The focus of the Symantec Anti-spam technology is to stop true spam messages. Symantec and other anti-spam vendors cannot guarantee the same effectiveness for every end user’s experience, since different users received different kinds and volumes of spam.
SPAM and Virus Protection
Wasted time, resources, bandwidth, and money are just some of the issues caused by Email SPAM and Viruses. Although powerful, no anti-spam product is perfect. as it is estimated that about 1% of the spam we receive will pass through the filters into our mailboxes, a little caution and a lot of knowledge is really the best defense.

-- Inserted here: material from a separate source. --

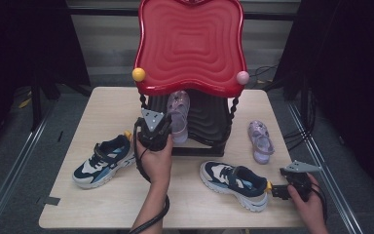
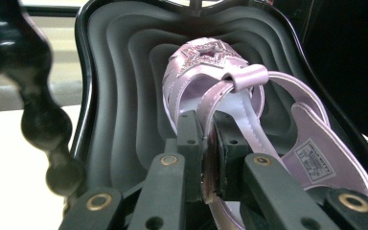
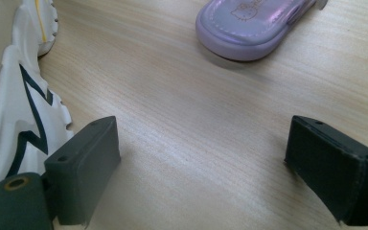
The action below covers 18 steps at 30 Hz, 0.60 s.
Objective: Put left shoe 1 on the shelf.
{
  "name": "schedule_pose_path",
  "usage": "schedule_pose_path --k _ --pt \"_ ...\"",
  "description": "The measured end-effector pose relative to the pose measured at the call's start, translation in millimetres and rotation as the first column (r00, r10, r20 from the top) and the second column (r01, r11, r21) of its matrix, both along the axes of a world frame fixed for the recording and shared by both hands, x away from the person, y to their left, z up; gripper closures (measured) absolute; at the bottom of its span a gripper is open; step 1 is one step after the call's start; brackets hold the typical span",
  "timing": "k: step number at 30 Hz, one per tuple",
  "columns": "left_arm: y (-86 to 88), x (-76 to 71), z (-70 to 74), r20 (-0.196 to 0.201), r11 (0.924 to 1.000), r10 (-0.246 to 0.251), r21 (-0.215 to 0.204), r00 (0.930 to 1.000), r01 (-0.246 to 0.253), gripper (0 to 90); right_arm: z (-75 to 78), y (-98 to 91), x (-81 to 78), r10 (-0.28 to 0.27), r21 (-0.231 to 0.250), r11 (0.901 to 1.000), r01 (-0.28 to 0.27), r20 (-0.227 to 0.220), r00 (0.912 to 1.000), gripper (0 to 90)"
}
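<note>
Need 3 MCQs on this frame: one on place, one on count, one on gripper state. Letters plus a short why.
1. Where is the purple sandal that the left gripper holds?
A. on the lower black shelf of the rack
B. on the red top tray
C. on the floor

2. How many shoes are in the high view?
A. two
B. four
C. six

3. How do the right gripper fingers stand?
A. shut on a sneaker
B. shut on nothing
C. open over bare table

Answers:
1 A, the left gripper view shows the sandal lying on the black ridged tray.
2 B, two sneakers and two sandals.
3 C, the right gripper view shows a wide gap with only wood between.
</note>
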<state>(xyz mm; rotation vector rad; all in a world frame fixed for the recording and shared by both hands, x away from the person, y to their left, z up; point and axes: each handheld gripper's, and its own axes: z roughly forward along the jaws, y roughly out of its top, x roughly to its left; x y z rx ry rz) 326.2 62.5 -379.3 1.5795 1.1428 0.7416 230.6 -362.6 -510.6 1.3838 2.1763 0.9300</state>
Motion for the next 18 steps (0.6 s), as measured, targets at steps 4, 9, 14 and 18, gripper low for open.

Here are a few tips to help you protect your own mailbox
- If you receive a suspicious email that you think is asking for information such as passwords or credit card and other types of account number do not respond. No respectable business or entity ever uses Email to request such information.
- Never open attachments, click on links, or respond to emails from suspicious looking or unknown senders.
- Remember that nothing in life is free. That free screen saver you are downloading probably asked you to accept their license agreement. READ IT! It probably say’s that you agree to be on their or even multiple mailing lists or that they will sell your information to advertisers and partners (aka Spammers).
- Online shopping can also place you on a subscriber list. When you do business with someone, you automatically give them the right to send you email. If you aren’t on state business, you shouldn’t use your state email address to shop on the internet.
- Don’t give your state email address out to unknown individuals or businesses. Some valid businesses make extra income by selling their mailing lists. Once again, read the contract agreement.
- If the SPAM has an Opt Out or an Unsubscribe link, that may be the only way to remove yourself from the list. Our systems can’t block email from subscriber lists so reporting them via the Spam Complain folder won’t do any good.
- If you use an Unsubscribe link and are still receiving email from the same source more than 10 days later, you may then open a LANDesk ticket with DII to have us block their email as they would be considered non-compliant with the request.
- Most complaints of repetitive SPAM are due to people subscribing unknowingly to mailing lists, and only about 1/10 of all SPAM reports are truly SPAM.